Activity = Could you set down exactly the lines of the data below, starting at the one that holds "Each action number" and ending at the one that holds "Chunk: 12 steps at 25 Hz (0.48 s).", both included, and only those?
[Provided information]
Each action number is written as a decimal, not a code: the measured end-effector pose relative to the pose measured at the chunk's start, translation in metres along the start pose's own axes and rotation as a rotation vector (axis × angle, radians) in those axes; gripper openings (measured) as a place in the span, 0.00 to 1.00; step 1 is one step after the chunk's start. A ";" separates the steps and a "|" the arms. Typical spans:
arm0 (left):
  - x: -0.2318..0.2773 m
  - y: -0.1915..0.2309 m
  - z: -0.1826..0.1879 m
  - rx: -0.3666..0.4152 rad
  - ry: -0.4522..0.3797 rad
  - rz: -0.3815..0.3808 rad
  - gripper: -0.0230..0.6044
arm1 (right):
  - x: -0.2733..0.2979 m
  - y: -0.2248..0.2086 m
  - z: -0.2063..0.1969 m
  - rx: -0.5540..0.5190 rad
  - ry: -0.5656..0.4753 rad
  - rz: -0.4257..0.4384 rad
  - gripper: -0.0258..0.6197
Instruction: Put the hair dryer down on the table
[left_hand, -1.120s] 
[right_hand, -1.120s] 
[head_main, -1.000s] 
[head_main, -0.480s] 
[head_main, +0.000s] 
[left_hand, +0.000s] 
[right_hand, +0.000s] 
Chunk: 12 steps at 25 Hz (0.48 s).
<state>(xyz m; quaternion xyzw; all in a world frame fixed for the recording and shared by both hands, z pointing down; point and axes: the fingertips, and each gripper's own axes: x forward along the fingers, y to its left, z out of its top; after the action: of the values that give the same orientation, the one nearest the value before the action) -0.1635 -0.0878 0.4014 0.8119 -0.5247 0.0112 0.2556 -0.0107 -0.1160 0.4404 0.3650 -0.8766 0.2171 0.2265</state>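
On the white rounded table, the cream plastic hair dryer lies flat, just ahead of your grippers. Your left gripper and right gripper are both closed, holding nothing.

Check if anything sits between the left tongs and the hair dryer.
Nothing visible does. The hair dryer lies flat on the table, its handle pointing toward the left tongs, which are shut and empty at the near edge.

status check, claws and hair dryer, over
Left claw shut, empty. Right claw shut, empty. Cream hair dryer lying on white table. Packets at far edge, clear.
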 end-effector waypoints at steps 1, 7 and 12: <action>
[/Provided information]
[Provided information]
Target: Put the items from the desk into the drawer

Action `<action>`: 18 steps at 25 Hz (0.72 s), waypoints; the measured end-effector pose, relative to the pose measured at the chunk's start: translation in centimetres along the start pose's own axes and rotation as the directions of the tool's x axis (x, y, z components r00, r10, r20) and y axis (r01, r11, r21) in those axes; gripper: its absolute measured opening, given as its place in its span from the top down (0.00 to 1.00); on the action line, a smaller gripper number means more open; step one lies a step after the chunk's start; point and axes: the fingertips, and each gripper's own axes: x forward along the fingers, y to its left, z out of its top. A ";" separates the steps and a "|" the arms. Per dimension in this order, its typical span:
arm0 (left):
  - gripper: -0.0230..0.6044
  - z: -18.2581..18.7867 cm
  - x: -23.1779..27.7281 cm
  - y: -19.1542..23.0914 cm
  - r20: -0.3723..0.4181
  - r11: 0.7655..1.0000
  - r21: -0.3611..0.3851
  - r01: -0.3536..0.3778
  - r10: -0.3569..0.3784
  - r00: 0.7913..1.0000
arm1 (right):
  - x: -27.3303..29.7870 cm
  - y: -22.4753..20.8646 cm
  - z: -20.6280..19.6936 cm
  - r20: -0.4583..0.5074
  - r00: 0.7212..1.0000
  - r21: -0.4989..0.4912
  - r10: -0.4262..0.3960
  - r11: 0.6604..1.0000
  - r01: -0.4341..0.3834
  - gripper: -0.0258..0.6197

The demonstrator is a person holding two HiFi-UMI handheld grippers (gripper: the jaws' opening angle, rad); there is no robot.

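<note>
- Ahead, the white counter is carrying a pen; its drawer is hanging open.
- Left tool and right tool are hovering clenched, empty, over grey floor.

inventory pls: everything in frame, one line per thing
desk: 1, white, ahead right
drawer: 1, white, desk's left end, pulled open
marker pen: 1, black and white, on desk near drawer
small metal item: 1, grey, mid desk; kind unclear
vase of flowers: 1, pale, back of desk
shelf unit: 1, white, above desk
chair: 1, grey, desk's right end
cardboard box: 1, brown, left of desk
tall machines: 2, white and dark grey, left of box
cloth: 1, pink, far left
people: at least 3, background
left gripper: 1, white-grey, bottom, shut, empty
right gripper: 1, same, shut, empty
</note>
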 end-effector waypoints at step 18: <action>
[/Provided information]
Exercise solution =
Each action number is written as a decimal, not a code: the measured end-effector pose relative to the pose measured at the chunk's start, translation in metres along the start pose's own axes and rotation as a rotation vector (axis × angle, radians) in those axes; gripper openings (measured) as a place in the span, 0.00 to 1.00; step 1 is one step after the chunk's start. A ";" separates the steps and a "|" the arms. Typical spans:
arm0 (left):
  - x: -0.2318..0.2773 m
  - y: -0.1915..0.2309 m
  - z: -0.1826..0.1879 m
  - rx: -0.3666..0.4152 rad
  - ry: -0.4522..0.3797 rad
  - rz: -0.3815..0.3808 rad
  - gripper: -0.0230..0.6044
arm1 (right):
  - x: -0.2733..0.2979 m
  - y: -0.2248..0.2086 m
  - z: -0.2063..0.1969 m
  - rx: -0.5540..0.5190 rad
  - ry: -0.5656..0.4753 rad
  - rz: -0.4257..0.4384 rad
  - gripper: -0.0258..0.6197
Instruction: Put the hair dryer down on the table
[left_hand, -1.120s] 
[right_hand, -1.120s] 
[head_main, -1.000s] 
[head_main, -0.480s] 
[head_main, +0.000s] 
[left_hand, +0.000s] 
[right_hand, +0.000s] 
Chunk: 12 steps at 25 Hz (0.48 s).

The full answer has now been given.